“Has anyone ever been in love?” asks pint-sized comedian Charlyne Yi, addressing the motley passersby on the Vegas strip in the opening scene of Paper Heart, Nick Jasenovec’s faux-documentary investigation into the nature of amour. While few take up Yi’s challenge there, she manages to find a few more willing participants over the next hour and a half, traveling the country and interviewing people about their experiences and attitudes toward love. The questioning—which takes in all types of relationships: straight couples, gay couples, biker communities—yields but modest insights, more along the line of “love is a hard thing to find—when you have it, keep it” than any heretofore undiscovered secret formulas.
Yi begins from a position of skepticism, claiming she doesn’t believe in love, but her interviews soon reveal an ingenuousness more archaic than refreshing, an attitude reflected in the disarmingly adolescent face of the young star. Occasionally these segments take on a preciousness that all but sinks the project, as in Yi’s decision to dramatize her subjects’ stories through the use of paper cutouts or when, in the film’s cutesy nadir, she interviews a group of schoolchildren on an Atlanta playground and a notably precocious young boy offers advice that sounds remarkably similar to that of the film’s adult interviews.

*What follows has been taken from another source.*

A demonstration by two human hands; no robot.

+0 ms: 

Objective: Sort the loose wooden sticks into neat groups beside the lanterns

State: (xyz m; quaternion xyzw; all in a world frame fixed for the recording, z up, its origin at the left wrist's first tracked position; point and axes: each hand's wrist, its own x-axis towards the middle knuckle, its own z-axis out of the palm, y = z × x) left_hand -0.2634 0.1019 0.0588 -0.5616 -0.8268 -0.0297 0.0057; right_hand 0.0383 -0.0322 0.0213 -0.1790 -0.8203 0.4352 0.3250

Perhaps sensing that a simple Q&A approach is a pretty slim foundation for a feature film, Jasenovec and Yi craft a fictional tale that runs alongside—and eventually takes over—the documentary segments, though the boundaries between the two are always blurred. As Yi traverses the country, she emerges as a character in her own right, chatting and arguing with her director who, while given the name Nick Jasenovec, is actually played by an actor, Jake Johnson. Introduced to baby-faced thesp Michael Cera (playing a version of himself) at film’s beginning, the two act out a fictionalized romance for the camera—passing through the stages of indifference, initial attraction, dating, love, breakup, and reconciliation. But while this portion of the film seems designed as a narrative counterpoint to the interview segments, its insistence on foregrounding the meta-fictional aspects means that the biggest problem facing the test-case couple is their lack of privacy (what with all those cameras around!), a concern not shared by too many real-life couples.
Instead, the filmmakers seem more interested in using the mockumentary setup to have some good, clean meta fun, though endless jokes about footage that winds up in the final film being destined for the b-roll must have been far more amusing for Jasenovec and Yi than they could possibly be for any audience. And they certainly don’t help to answer the film’s central question, but by then, the filmmakers seem to have pretty much lost all interest in probing the true nature of love.